User Agent: Mozilla/5.0 (X11; Linux x86_64) AppleWebKit/537.36 (KHTML, like Gecko) Chrome/61.0.3163.91 Safari/537.36 Steps to reproduce: I loaded Firefox then I connected to my VPN then I tried to navigate to an intranet site within that VPN. I am using Fedora Linux 26 on amd64. My VPN type is 'cisco'. Actual results: My internet provider's page (Virgin Media UK) for an unknown website appeared. Expected results: The same as Google Chrome - the intranet site should have appeared. As far as I can tell this is a DNS issue because when I put in IP addresses it works. The 'host' utility on my machine returns a correct address. /etc/resolv.conf contains the ip addresses of the VPN's name servers. I tried the version 58 nightly release for 03 October 2017 and it did the same thing.

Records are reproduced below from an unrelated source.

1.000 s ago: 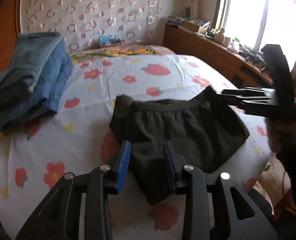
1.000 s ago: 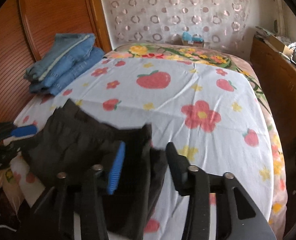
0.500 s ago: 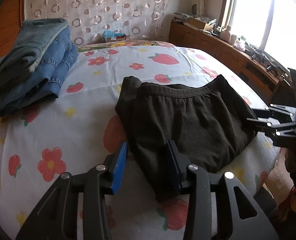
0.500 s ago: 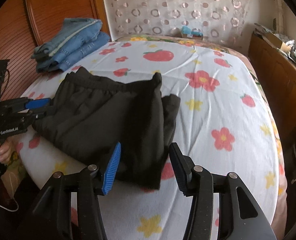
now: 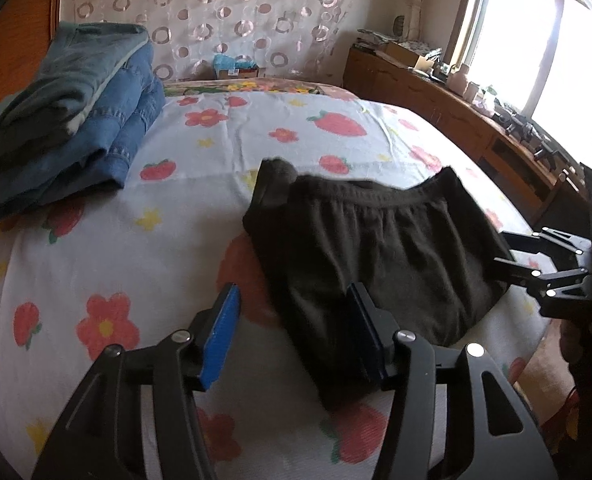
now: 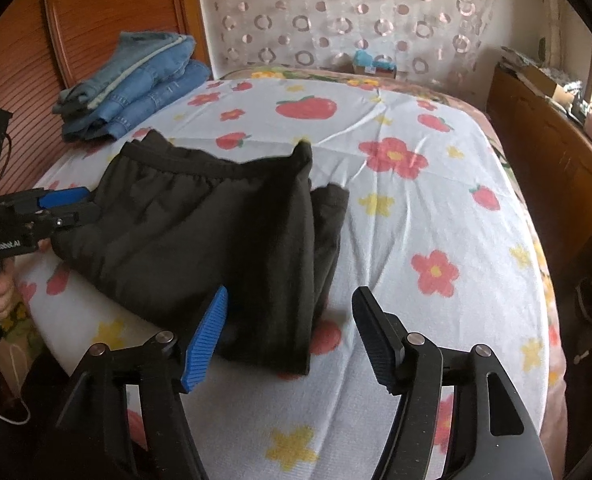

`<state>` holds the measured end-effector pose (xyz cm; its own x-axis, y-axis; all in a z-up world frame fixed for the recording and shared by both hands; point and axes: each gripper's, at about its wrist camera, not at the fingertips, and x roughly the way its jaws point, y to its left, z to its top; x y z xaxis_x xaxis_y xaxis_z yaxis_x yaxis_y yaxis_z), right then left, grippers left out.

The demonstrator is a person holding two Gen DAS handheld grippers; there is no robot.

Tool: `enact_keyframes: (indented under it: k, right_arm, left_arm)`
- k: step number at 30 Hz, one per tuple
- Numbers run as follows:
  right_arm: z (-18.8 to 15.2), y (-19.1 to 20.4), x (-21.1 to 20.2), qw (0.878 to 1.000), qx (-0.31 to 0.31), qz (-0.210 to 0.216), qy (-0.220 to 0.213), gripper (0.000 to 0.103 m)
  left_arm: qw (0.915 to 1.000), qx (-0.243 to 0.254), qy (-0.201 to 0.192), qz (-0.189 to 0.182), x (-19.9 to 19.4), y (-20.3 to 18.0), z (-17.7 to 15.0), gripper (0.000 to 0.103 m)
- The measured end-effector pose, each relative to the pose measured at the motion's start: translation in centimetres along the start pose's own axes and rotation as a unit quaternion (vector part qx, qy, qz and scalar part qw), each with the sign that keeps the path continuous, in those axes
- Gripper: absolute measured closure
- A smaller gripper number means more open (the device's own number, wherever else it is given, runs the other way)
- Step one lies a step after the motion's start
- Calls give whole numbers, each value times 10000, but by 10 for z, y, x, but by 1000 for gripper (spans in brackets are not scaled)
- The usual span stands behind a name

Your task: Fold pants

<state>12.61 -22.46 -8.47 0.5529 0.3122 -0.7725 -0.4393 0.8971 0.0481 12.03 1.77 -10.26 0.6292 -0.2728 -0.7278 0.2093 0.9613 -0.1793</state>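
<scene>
A folded pair of dark brown knitted pants (image 5: 376,248) lies flat on the bed's white sheet printed with red flowers and strawberries (image 5: 136,248), its elastic waistband turned toward the far side, at centre right of the left wrist view and centre left of the right wrist view. The left gripper (image 5: 292,336) has just been opening and stands released over the near corner of the pants without pressing it. The right gripper (image 6: 290,332), likewise just opened and released, hovers over the opposite near corner, while a stack of folded blue denim jeans (image 6: 136,84) rests at the upper left of both frames.
</scene>
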Motion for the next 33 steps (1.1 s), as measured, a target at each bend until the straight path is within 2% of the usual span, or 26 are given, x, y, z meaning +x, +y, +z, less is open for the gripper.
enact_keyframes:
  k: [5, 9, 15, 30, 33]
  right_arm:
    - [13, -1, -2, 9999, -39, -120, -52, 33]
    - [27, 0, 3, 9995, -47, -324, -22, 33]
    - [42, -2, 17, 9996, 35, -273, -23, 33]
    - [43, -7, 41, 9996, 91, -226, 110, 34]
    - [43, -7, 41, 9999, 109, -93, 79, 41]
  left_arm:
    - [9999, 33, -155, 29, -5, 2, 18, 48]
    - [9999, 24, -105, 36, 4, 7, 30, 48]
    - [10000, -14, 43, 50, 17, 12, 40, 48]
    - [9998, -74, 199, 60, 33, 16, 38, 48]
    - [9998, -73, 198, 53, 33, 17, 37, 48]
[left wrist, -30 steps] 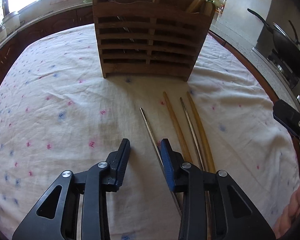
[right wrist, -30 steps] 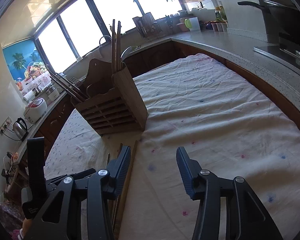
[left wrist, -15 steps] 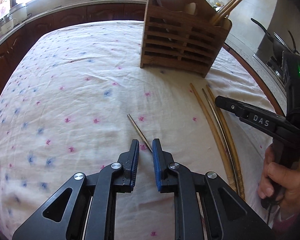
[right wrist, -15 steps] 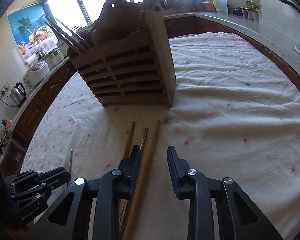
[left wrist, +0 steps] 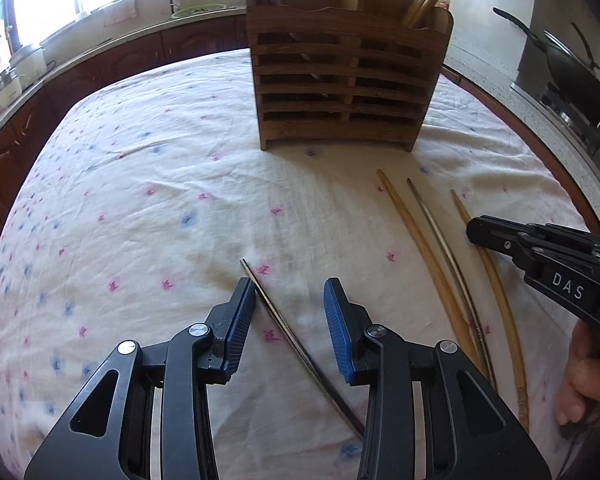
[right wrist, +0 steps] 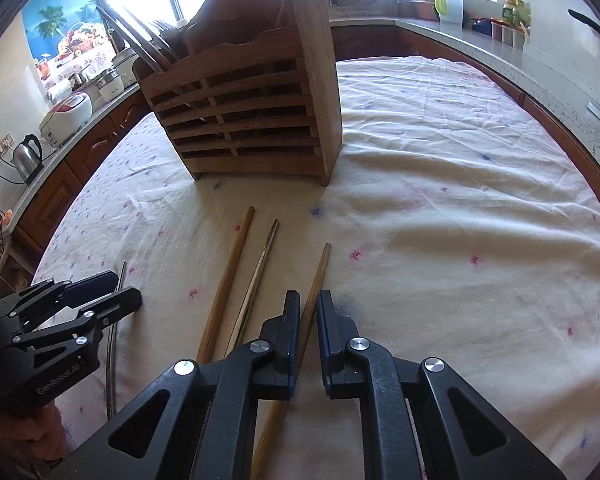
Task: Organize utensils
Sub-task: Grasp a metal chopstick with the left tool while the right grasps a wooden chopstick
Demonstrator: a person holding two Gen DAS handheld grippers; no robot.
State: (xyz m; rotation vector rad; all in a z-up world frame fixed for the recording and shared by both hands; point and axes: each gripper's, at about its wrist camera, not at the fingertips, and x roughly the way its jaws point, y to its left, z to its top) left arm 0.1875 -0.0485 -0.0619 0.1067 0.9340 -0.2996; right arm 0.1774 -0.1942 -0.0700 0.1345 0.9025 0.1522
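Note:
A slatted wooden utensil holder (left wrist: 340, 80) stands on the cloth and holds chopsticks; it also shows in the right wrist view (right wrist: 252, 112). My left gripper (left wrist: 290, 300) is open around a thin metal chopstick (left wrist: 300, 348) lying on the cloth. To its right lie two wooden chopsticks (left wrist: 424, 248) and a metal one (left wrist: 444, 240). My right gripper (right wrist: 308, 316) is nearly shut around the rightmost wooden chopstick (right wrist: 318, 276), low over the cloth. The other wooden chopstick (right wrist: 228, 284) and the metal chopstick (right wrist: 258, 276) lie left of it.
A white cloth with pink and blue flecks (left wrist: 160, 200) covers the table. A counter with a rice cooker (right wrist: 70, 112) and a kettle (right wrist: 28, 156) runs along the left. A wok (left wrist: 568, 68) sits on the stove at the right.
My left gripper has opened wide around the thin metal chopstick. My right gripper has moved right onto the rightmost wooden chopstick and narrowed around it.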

The user agent of the browser with which I had the problem was: Mozilla/5.0 (X11; Fedora; Linux x86_64; rv:55.0) Gecko/20100101 Firefox/55.0
OS: Unspecified → Linux
Hardware: Unspecified → x86_64
As far as I am aware this has been a long standing problem and isn't a regression - I've had it in many previous versions of Firefox.
Component: Untriaged → Networking
Product: Firefox → Core
Hi there, I have same problem on OS X. Let's describe it in my words. If already connected to any network, Firefox will be able to retrieve data. If switching the VPN / or disable it, while firefox is still open, Firefox stales and seems unable to retrieve any page data. Chrome however can. (It maybe due to changing DNS-Server issues. Maybe chrome uses a better mechanism for DNS handling, because of advertising issues, to increase hits on any circumstances, while firefox seems to cache the DNS-Server entries?)
I use Firefox 56.0 (64-Bit on OS X)
@Daniel do you know if Gecko flush the DNS cache when enabling/disabling VPN?
Flags: needinfo?(daniel)
Firefox will flush the DNS cache when it detects a "network change", which is basically when network interfaces come and go or if they change addresses. Adding, changing or removing a VPN would cause one of those things and should thus have made Firefox flush the DNS cache and the other things it does for network changes. The description here makes it sound to me as if the network change that the starting of the VPN should cause wasn't detected by Firefox. Tim, as I read this, you get this problem when you start Firefox and then the VPN. If you do it in the other order, ie first start the VPN and then Firefox, I presume it works properly then? Also, if you enable HTTP logging [*](and include the 'nsNotifyAddr' module) before the VPN is started and then start the VPN, it will be interesting to know if Firefox properly register that as a network change or not. [*] = https://developer.mozilla.org/en-US/docs/Mozilla/Debugging/HTTP_logging
Flags: needinfo?(daniel) → needinfo?(tnmurphy)
Attached file log.txt-main.20514.gz
gzipped log from user session. VPN was off, I logged in and setup logging from about:networking with the nsNotifyAddr module added (no numeric parameter so defaulted to nsNotifyAddr:0), Then I connected to the VPN and turned off logging. I got the bug ready and before sending I decided to try the internal site just to be sure I was reproducing the problem and the darn thing worked (i.e. I saw the internal site) ! I then did the whole experiment again 3 times and got the buggy behaviour where I was stuck.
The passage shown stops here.